If we determine that the market has reached the peak of a bull market, we will liquidate all our Bitcoin holdings and convert them into USD to weather the bear market. During the bear market, we also use strategies such as CTA and options volatility arbitrage to increase our USD holdings until the next market cycle.
Therefore, all contributions to Alpha can be divided into two categories: first, macro timing judgments of bull and bear markets, which is one of our core competitive advantages. Second, the enhancement of returns through quantitative strategies. For example, it is not realistic to accurately buy at $10,000 and sell at $50,000 as Bitcoin rises. Therefore, we use quantitative strategies to enhance returns and ensure that we can outperform the increase in the price of Bitcoin.
Wizwu:
When it comes to Alpha strategies, it is related to the nature of our fund’s assets. We have received a lot of native funds from the crypto industry, which are all coins. Therefore, we have to passively earn Alpha, which is essentially a strategy for generating returns. In this strategy, we have multi-factor strategies and subjective strategies.
As an institution, we need to consider many factors when making subjective trades, including holding periods and the liquidity of smaller coins. These factors limit the number of available assets. If we hold too many assets, it will be difficult to outperform the market. If we hold too few assets, we will have to compete with project parties and investors. Therefore, our framework is to do everything.
For example, if we discover a factor, different people have different approaches to deal with it, including neutral, subjective, and quantitative approaches. This represents different trading strategies. Therefore, we combine subjective and multi-factor strategies together. In the crypto market, there is no precedent for this. Therefore, our focus is on flexibility and data-driven approaches.
However, we do not have a research department like the top-level funds in the crypto industry because we do not have as many resources and a broad vision as they do. Therefore, our approach is to be flexible and data-driven. Different people make different profits in the market, similar to the futures market where industries make money from industries, and quant funds make money from quant strategies. The methodology is different, and the profits are different.

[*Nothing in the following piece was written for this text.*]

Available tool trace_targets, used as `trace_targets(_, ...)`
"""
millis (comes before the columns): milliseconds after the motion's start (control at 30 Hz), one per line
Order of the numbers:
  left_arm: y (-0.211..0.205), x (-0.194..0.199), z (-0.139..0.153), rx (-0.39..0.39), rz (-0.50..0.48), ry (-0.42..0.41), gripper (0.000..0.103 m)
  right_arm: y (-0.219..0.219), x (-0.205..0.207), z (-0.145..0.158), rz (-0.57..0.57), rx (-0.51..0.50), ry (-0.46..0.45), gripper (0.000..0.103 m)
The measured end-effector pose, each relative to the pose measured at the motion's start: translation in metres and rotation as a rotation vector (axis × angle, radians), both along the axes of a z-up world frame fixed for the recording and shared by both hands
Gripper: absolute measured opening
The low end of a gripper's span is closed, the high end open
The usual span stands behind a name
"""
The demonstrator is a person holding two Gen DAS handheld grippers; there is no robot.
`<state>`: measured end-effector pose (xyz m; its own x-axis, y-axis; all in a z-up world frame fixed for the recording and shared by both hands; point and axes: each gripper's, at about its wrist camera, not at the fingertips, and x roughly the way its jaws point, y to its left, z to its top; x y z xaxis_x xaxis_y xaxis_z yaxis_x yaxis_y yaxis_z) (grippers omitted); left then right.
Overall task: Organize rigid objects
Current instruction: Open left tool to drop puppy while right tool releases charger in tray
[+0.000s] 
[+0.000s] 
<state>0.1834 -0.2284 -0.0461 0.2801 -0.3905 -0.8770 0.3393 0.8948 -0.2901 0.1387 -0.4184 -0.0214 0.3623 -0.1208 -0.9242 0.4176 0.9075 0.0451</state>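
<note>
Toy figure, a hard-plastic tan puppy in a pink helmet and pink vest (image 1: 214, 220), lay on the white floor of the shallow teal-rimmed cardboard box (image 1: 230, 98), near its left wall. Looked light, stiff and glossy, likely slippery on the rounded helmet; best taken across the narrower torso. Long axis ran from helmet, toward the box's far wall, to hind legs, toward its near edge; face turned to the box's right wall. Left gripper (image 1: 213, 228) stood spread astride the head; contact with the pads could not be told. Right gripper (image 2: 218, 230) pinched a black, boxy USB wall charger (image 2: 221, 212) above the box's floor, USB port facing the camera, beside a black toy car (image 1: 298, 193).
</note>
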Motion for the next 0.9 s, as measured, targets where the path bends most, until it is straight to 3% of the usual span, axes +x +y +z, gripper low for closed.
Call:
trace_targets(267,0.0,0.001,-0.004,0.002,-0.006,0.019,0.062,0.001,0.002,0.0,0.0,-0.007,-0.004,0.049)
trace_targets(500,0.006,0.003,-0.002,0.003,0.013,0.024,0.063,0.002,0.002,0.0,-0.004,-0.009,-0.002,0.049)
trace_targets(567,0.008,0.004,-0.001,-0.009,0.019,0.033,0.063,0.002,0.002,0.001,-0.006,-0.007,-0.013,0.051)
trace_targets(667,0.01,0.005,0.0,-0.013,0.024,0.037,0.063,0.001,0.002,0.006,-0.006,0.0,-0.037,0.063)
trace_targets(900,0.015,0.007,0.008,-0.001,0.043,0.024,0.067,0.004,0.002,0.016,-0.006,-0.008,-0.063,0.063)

Overall, our main focus is on coin-based strategies. We hope that our strategies can achieve a Sharpe ratio of 3-4 and an annualized return of over 10%. We do very little macro timing or do it at a very low frequency. Based on this, we derive factors through insights into the market, which can be applied to various strategies, including subjective and multi-factor strategies.
During the factor mining process, we like to adopt some factors from the futures or stock markets for testing. We also have our own trading experience.
Ruiqi:
We are a purely quantitative and fully automated team. Therefore, when we initially designed the structure framework for Alpha, we followed the principles of high engineering and high automation, relying heavily on data-driven and execution-driven approaches. We internally divide our Alpha framework into execution Alpha and predictive Alpha.
The crypto market is highly decentralized, with numerous trading tools. For example, if I want to hedge a trading position, I can choose to trade futures or spot, or trade on different exchanges. Therefore, at the execution level, we compare the costs of different markets, such as futures prices, basis, fees, slippage, and borrowing costs. After comprehensive comparison, we choose the tools with the lowest costs. In this part, we aim to achieve an annualized return of 5% to 20%, which we consider as execution Alpha.
The second part is predictive Alpha, which mainly involves predictions on different levels, periods, and assets, including time-series and cross-sectional predictions. Based on these predictions, we adjust our risk exposure in different assets.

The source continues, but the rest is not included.